There’s been a lot of talk about vaping’s potential benefits – like Juul’s claim that it helps people quit smoking cigarettes. Is there science behind that?
The evidence is still in its infancy. For smoking cessation, a few studies found e-cigarettes were as effective as other nicotine replacements in controlled situations. But the reality is that most people who vape also continue smoking cigarettes, and most revert back. If someone wants to quit smoking by vaping, we have to try to mimic the situation you get in a randomized trial with close supervision and structured plans to quit. Switching on your own, going to the corner store to buy your vape products, not having any counseling support – that depresses quitting.
The reality is that most people who vape also continue smoking cigarettes, and most revert back.”
There’s also some indication that smokers who switch completely to e-cigarettes reduce their exposure to toxins, but we don’t know if that reduces meaningful outcomes like heart attacks. Some use this data to claim vaping is “safer” than smoking – but almost anything is.
What trends are you watching?
New marketing of old nicotine-cessation products for recreational use – like pomegranate-flavored gum or lozenges. Also, the expansion of vitamin vapes – B12, melatonin, CBD, aromatherapy – marketed in cute packaging as a “healthy” way to reduce stress, suppress appetite, or get antioxidants. There’s no evidence of any health benefit, and they may be dangerous – they’re still putting heated aerosols into the lungs. Because these products don’t have nicotine or psychoactive THC, they’re classified as supplements, with very little regulation. You can buy them at places like Urban Outfitters.
A tobacco-free world is the center’s mission. Is that within reach?
We’re quite hopeful that it is, particularly in California, where the smoking rate is at a historic low – about 10%. The challenge is that smoking is now concentrated in marginalized groups, like communities of color and people with mental health and substance abuse issues. These populations are targeted by industry. We’re working cooperatively with people in high-risk communities to address disparities and find solutions. Take African American smokers – 80% use menthol products. In 2020, California banned the sale of menthol and other flavored tobacco products. The industry spent millions trying to defeat the policy in a ballot initiative – but luckily in November 2022 voters upheld it.

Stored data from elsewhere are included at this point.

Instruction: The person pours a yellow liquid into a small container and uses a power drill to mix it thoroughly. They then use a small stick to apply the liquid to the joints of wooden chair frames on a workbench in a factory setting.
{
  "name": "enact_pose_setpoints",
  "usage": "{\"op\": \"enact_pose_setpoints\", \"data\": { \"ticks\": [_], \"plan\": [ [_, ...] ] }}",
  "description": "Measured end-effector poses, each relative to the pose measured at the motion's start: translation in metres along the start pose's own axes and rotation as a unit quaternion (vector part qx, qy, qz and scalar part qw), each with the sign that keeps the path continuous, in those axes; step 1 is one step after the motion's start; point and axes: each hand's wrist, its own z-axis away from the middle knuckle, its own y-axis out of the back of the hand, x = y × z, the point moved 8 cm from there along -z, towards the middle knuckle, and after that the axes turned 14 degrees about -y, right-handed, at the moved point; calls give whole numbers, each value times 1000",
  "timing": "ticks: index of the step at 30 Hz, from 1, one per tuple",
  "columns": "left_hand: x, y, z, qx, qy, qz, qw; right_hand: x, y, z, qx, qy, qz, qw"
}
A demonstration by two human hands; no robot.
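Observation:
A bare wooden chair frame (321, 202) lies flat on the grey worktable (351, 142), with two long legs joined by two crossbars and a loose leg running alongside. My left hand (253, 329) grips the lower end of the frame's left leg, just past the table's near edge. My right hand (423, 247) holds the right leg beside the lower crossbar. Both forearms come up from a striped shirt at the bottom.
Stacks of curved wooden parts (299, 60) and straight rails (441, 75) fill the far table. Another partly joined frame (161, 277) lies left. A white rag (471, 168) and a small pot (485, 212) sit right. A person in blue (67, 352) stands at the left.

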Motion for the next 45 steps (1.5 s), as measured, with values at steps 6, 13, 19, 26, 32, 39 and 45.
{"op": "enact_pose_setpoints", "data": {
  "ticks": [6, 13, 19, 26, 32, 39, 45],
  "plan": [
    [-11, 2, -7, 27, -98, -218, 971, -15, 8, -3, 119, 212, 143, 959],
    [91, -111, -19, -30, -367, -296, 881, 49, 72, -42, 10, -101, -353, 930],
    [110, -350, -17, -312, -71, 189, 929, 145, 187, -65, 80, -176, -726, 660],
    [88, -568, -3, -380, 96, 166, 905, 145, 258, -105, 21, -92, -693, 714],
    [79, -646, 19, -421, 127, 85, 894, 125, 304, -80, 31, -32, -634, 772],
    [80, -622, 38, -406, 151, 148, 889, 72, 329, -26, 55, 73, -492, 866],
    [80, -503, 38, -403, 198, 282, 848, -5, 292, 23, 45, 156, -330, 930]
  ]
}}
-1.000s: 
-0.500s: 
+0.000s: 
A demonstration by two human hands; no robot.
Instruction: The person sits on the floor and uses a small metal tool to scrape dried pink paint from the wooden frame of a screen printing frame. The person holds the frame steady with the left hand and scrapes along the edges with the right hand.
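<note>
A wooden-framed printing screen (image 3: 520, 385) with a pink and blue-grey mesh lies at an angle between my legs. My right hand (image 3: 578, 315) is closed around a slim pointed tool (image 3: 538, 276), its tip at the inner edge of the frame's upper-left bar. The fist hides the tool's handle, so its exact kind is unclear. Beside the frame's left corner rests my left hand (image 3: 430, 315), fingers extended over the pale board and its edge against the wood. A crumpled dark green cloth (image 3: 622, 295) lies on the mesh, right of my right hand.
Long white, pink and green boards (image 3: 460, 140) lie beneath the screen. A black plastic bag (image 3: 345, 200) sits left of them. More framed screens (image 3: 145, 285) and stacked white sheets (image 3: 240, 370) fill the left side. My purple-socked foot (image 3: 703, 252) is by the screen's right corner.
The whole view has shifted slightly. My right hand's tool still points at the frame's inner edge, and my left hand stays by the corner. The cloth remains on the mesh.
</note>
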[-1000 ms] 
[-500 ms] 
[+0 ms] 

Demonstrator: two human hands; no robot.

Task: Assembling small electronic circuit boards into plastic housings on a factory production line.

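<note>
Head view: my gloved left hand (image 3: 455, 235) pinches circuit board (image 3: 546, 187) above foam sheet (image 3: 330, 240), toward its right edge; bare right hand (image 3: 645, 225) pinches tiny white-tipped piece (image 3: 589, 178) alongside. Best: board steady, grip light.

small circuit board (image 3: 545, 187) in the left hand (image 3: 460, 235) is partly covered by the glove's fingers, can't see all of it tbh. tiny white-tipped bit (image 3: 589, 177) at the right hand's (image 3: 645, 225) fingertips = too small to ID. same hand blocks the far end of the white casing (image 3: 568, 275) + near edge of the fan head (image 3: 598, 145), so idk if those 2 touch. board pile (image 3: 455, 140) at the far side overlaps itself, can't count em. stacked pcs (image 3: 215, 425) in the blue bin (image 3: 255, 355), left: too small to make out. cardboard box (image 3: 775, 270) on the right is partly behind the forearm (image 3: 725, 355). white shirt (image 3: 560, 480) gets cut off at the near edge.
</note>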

Now that recreational cannabis use is legal in 19 states, there’s a proliferation of products. Are these good, bad, or somewhere in between?
The research is very slow to progress. With the history of medical marijuana use, especially in California, people perceive cannabis to be safe and therapeutic. I’ve had study participants say, “Secondhand cigarette smoke will kill you, but secondhand marijuana smoke, that’s medicine.” It’s not. Cannabis smoke has been shown to have cardiovascular effects similar to cigarette smoke.
There are clear evidence-based applications, such as the use of cannabinoids for nausea caused by chemotherapy. But claims that these products manage depression, anxiety, sleep, and a host of “wellness” benefits are not supported by research. Cannabis can be used legally, but we need to beware of marketing hype. There’s also growing concern about the packaging of edibles – mimicking Sour Patch Kids candy or Oreo cookies – connected to poisoning of kids.
We need to look at lessons learned from tobacco control and apply them to cannabis. Even basic things like visible warning labels and childproof packaging. We got rid of candy-flavored cigarettes over a decade ago. As we’re looking at the end of the tobacco epidemic, we need to avoid the dawn of a commercialized cannabis public health disaster.
Pamela Ling is the American Legacy Foundation Distinguished Professor of Tobacco Control and director of the UCSF Center for Tobacco Control Research and Education.